Adding 4 love points! LoveLetter

Rolling Updates

Rolling updates—Docker container updates in runtime without switching environments and zero downtime. All you need to do is update the container images in your registry and push the buttons.

Of course, a solid test framework is essential. If the application inside the container misbehaves after an update: Game Over.

My Opinion

Star Superb feature!

This is another love-increasing feature—add 2 love points! LoveLetter

System Integration

Want to be a systems integrator? Better not with Kubernetes. Bloat abounds. This is where the design concept shows multiple negative impacts. Defining simple types can be very time-consuming.

This can mean more maintenance effort than you expected. Compare the popular nginx web server, used by Kubernetes as “ingress-nginx.”

Porting “My-App” to Kubernetes can be very time-consuming, but no other software currently provides this breadth of functionality. The extra work may be justified.

My Opinion

Rocket Despite initial negative opinions:

This is another love-increasing feature—add 2 love points! LoveLetter

The industry should consider developing Kubernetes v2.0, Final-Rounded-Kube, or something similar—it could be worth the effort! Star

Development Efficiency

Kubernetes Apps

Used correctly, Kubernetes can dramatically improve development speed and DevOps efficiency, especially in large environments. Combining agile methods adds even more benefit.

Compared to old-fashioned paperwork (see workflows below), it’s a huge improvement.

Old-fashioned Development Lifecycle

1. RFP (Request for Proposal) → RFC (Request for Comment)
2. Update RFC → Project manager
3. Project manager → Coder
4. Coder → Test
5. Test → Failure
6. Failure → Repeat from step 1

Even worse: some components don’t behave as expected, so back to step 1. Phew.

Fatboy Slim’s slightly modified wisdom: “Eat, Sleep, Code, Repeat” could lead to sudden death Skull

My Opinion

CheckeredFlag Race speed improved!

We’re off! Rocket Love points increased.

Kubernetes Base

As stated earlier, the following changes could help improve development times even further:

* Use a better-suited (real OOP) programming language as the base
* Develop improved network abstraction modules for component inter-communication
* Don’t integrate REST as an OOP abstraction model; use direct JSON POST
* Integrate better API abstraction models

My Opinion

Rabbit Race speed decreased.

“The speed is down,” as Kenny Loggins said. Or was it “The heat is on”? No love, no hate, just some disappointment Disappointed

Continuous Integration

Multiple CVS management tools like GitLab ship with Kubernetes integration. For details, visit the GitLab documentation. Current integrations require a communication daemon to interact with the Kubernetes cluster.

I favor simple solutions without extra daemons. GitLab also has Terraform for infrastructure as code, a Docker registry, and hash-based authentication. This could make direct Kubernetes plugins unnecessary.

In our projects, the DevOps team tries to avoid overhead, so we use a custom Kubernetes installer for deployment (includes various environments, not just GitLab).

My Opinion

Fire On fire if properly implemented.

If CI is implemented correctly (e.g., with GitLab), I love it! LoveLetter

Security

Security is currently paramount for internet-connected systems and company networks. To be safe with Kubernetes, you must understand multiple security concepts and how to apply them.

Here’s an overview of currently global security mechanisms:

* Time-based token (hash) authentication
* Smart-card authentication
* 2-factor authentication / TPM / biometrics
* Single sign-on / password vaults

My Opinion

Unlock Sometimes you feel a bit “unlocked” or insecure.
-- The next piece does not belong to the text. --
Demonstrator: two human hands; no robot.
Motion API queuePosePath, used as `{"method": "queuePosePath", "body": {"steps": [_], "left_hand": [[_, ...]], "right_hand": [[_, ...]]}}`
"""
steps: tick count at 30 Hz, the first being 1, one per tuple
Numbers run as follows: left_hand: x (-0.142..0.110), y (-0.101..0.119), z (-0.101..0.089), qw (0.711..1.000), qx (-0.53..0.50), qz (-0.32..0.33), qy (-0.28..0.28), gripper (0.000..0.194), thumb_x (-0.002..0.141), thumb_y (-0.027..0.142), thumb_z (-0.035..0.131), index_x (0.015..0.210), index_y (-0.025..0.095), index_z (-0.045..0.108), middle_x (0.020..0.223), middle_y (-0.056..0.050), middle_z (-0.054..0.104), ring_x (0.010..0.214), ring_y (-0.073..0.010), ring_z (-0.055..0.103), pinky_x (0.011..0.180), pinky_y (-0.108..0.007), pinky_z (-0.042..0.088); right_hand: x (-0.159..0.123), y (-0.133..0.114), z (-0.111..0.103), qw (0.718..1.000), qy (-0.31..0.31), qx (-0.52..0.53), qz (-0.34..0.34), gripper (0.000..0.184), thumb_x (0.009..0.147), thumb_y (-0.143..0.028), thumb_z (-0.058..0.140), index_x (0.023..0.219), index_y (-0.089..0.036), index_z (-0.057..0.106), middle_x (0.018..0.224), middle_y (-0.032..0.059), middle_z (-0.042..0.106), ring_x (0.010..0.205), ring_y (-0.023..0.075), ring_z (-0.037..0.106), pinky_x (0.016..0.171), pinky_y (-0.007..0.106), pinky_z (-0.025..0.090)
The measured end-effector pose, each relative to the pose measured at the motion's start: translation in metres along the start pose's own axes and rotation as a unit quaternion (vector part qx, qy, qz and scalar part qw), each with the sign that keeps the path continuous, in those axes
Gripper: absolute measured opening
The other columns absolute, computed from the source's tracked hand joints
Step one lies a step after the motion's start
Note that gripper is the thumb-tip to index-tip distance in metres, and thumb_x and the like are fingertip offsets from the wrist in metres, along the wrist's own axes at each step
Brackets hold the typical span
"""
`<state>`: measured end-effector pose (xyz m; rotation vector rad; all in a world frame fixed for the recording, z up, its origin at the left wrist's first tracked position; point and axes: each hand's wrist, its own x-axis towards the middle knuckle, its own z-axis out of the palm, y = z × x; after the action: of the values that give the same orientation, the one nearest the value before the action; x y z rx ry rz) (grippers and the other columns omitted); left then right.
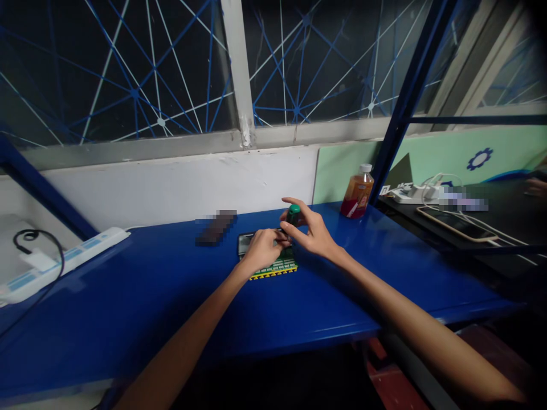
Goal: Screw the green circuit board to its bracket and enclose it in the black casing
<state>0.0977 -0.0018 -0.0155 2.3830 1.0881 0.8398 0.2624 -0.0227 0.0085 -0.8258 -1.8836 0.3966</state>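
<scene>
Angled both bare forearms (pixel 393 299) inward over the blue table (pixel 325 310), towards hands close together straight ahead. Curled the right hand (pixel 315 230) loosely around a green-handled tool (pixel 294 210), with the index finger lifted clear. Bunched the fingertips of the left hand (pixel 261 249) just below the handle; could not tell whether gripping the lower part or merely resting against it. Had a small dark-rimmed case (pixel 244 244) on the table under the left hand, with a yellow strip (pixel 273 275) along the near edge. Held the tool's long axis near vertical, handle end up, above the right part of the case. Judged that upright line between the hands to matter most: nearer the right hand at the top, nearer the left lower down. Saw a capped bottle (pixel 358 193) farther back, to the right.
</scene>
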Motion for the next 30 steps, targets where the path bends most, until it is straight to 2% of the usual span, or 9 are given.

Security should play a much more prominent role in Kubernetes. Read the following chapters for details. ThumbsDown

Time-based Token Auth

Most cloud services, including Docker and Kubernetes, use “time-based token authentication.” A temporary hash (via a hardware security module) is generated for limited validity.

For secure hash-based authentication, consider deploying inside hardened, non-graphical Linux/Unix containers or virtual machines.

Attack vectors for hash-based token authentication:

* Keylogger on client computer
* Transport SSL downgrade (man-in-the-middle)
* Transparent SSL proxy attacks (carrier MITM)
* Chipset or RAM bugs like Spectre(v2), Retbleed
* Other side-channel attacks

Smartcard Auth

Smart-card/USB token authentication uses PKCS 11/15 for crypto communication. Private/public keys are used for session encryption. Direct PKCS 11/15 authentication was rejected in kubectl due to temporary key derivation—likely a misunderstanding.

Otherwise, it’s the most secure mechanism currently used worldwide. Only side-channel attacks, like WiFi encryption, are viable.

Attack vectors:

* Reading smartcard PIN without PIN-pad
* Audio-based key generation guessing near TPM/smartcard
* Multiple side-channel attacks

Important Implementing PKCS 11/15 smartcard authentication in Keystone SSO works but is useless. The proxy generates readable browser session hashes that can be easily stolen via cross-site scripting.

TPM / Biometrics

2-factor authentication is now very popular. Smartcard authentication with PIN is officially “true” 2FA. Not using an external PIN-pad can be risky.

Google/Microsoft Authenticator apps use phone TPM to generate asymmetric codes. WebAuthn/FIDO is a secure way to integrate biometrics (fingerprint, face recognition) and is now supported in GitLab/OpenStack.

2FA via Google/Microsoft Authenticator greatly improves login security. Session hash hijacking isn’t possible if 2FA is active.

Be aware of:

1. BIOS/UEFI updates force key regeneration; must use fallback keys
2. Fallback keys can be stolen if not handled correctly
3. Real hacking often doesn’t rely on username/password

Single Sign-On

Single sign-on is a major security risk. It generates “temporary” but “always” stealable plain-text hashes.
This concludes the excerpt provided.